Schluss mit Stiefkindadoption
Einige von ihnen schlossen sich zu der Initiative #nodoption zusammen und zogen bis zum Bundesverfassungsgericht. Aber auch dort Stillstand. Mit der Bundestagswahl 2021 stieg die Hoffnung weiter, dass sich mit der neuen Koalition queere Familienrechte schnell erreichen ließen, das TSG schnell abgeschafft und ein Selbstbestimmungsgesetz eingeführt wird. Die Diskriminierung von trans* Eltern und ihren Kindern sollte endlich Vergangenheit sein. Verbindliche Rechtsgefüge von Mehrelternschaften mit der Möglichkeit zu Vereinbarungen vor der Zeugung eines Kindes, sollten endlich Realität werden.
Nicht nur ich, sondern auch all meine Kolleg*innen, die bei der Bundesinteressengemeinschaft Regenbogenfamilien-Fachkräfte (BIG RBBF) zusammengeschlossen sind, hatten die Befürchtung, dass das Bundesministerium für Justiz es nicht mehr rechtzeitig schaffen würde, ein entsprechendes Papier vorzulegen, das die letzte Hürde in der rechtlichen Anerkennung von queeren Familienformen abbaut. Die vorliegenden Eckpunkte zum Abstammungsrecht beschreibe ich als einen Meilenstein. Ein Riesenwurf insbesondere für lesbische Eltern. So wird für lesbisch-queere Familien endlich Schluss sein mit der Stiefkindadoption bei gemeinsamem Kinderwunsch.

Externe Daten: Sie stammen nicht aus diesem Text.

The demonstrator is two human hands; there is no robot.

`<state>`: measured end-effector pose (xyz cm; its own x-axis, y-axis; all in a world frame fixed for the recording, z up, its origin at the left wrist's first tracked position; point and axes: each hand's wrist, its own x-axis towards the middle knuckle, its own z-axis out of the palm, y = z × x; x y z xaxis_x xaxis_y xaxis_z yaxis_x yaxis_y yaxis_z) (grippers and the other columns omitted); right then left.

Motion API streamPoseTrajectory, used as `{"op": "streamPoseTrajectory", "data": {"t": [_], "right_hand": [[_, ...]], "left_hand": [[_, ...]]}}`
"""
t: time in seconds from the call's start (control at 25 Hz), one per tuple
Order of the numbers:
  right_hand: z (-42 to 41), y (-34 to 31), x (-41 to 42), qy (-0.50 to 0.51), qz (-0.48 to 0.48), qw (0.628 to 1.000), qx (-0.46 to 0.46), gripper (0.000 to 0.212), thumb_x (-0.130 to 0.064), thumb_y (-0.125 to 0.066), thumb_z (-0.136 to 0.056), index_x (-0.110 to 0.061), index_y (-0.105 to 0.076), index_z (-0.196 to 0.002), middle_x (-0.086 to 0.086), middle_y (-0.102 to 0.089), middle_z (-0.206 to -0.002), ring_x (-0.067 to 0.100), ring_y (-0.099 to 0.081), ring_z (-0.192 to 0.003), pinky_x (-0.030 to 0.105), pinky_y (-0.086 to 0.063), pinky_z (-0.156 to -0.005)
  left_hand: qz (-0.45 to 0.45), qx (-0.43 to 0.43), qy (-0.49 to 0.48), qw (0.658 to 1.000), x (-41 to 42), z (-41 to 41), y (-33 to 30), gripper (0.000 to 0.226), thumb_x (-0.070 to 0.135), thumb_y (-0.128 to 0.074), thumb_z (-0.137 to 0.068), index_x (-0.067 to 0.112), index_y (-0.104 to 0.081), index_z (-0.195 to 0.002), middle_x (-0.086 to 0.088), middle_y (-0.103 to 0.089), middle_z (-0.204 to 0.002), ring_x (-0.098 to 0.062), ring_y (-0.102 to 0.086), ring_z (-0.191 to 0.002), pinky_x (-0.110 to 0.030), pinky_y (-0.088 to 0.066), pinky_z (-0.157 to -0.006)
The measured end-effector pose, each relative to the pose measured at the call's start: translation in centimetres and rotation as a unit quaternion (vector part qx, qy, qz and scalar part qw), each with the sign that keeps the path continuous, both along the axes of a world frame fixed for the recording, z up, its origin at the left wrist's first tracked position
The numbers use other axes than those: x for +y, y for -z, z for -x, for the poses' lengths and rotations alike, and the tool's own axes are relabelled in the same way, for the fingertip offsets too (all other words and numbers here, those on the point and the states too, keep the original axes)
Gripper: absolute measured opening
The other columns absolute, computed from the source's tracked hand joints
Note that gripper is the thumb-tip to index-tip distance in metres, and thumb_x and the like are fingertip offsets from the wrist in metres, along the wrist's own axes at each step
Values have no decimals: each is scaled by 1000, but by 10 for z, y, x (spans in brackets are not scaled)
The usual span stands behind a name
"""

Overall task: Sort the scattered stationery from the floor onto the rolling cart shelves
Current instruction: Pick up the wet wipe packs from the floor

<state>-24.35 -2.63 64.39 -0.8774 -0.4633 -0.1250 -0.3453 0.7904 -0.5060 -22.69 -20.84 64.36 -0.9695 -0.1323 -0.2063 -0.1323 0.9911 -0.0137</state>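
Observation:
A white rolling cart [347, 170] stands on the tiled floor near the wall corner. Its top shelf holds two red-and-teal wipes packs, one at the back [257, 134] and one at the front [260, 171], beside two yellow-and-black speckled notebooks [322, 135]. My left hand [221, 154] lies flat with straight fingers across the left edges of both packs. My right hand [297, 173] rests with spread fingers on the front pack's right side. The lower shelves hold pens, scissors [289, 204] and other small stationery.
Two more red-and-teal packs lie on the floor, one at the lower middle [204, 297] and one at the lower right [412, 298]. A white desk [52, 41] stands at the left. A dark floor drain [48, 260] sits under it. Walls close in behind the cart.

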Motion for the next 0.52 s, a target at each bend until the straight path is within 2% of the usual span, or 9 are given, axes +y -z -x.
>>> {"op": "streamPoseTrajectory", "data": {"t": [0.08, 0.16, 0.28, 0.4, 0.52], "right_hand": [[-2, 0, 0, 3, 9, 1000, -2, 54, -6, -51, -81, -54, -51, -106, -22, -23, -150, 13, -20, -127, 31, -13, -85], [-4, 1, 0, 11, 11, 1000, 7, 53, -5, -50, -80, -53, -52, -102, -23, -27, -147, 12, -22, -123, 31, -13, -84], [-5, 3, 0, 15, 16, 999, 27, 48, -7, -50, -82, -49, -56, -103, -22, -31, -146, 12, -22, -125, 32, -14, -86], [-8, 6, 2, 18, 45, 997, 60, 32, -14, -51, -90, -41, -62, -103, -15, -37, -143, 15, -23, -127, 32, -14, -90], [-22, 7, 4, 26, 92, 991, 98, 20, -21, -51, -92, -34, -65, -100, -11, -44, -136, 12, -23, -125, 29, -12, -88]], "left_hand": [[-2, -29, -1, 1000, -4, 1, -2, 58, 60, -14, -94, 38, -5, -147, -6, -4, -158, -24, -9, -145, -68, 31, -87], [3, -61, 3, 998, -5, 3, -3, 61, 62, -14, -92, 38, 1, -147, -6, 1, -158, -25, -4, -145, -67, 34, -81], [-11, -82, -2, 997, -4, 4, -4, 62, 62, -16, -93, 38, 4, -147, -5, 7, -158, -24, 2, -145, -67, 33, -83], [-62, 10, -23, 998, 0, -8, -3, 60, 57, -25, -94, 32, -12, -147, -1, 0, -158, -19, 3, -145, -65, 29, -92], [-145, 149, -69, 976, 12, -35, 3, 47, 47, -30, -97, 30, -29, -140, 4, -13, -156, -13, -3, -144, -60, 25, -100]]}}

Verschiedene Kinderwunschszenarien sind so auch besser abgesichert. Aber TIN* Eltern bleiben weiter unberücksichtigt – Diskriminierungen bleiben bestehen. Auch die binären Bezeichnungen „Mutter“ und „Vater“ bleiben zementiert und spiegeln nicht die Vielfalt wider, in der Regenbogenfamilien heute leben. Diese Chance ist mit dem Eckpunktepapier vertan.
„Ich hoffe sehr, dass es noch in dieser Legislatur gelingt, ein neues Gesetz zum Abstammungsrecht – oder besser zur Eltern-Kind-Zuordnung – zu beschließen.“
Aber der Gesetzesentwurf kommt ja erst noch und dieser ist entscheidend. Ich hoffe sehr, dass es noch in dieser Legislatur gelingt, ein neues Gesetz zum Abstammungsrecht – oder besser zur Eltern-Kind-Zuordnung – zu beschließen. Denn mit Blick auf das, was da politisch kommen könnte, darf diese Möglichkeit jetzt nicht vertan werden.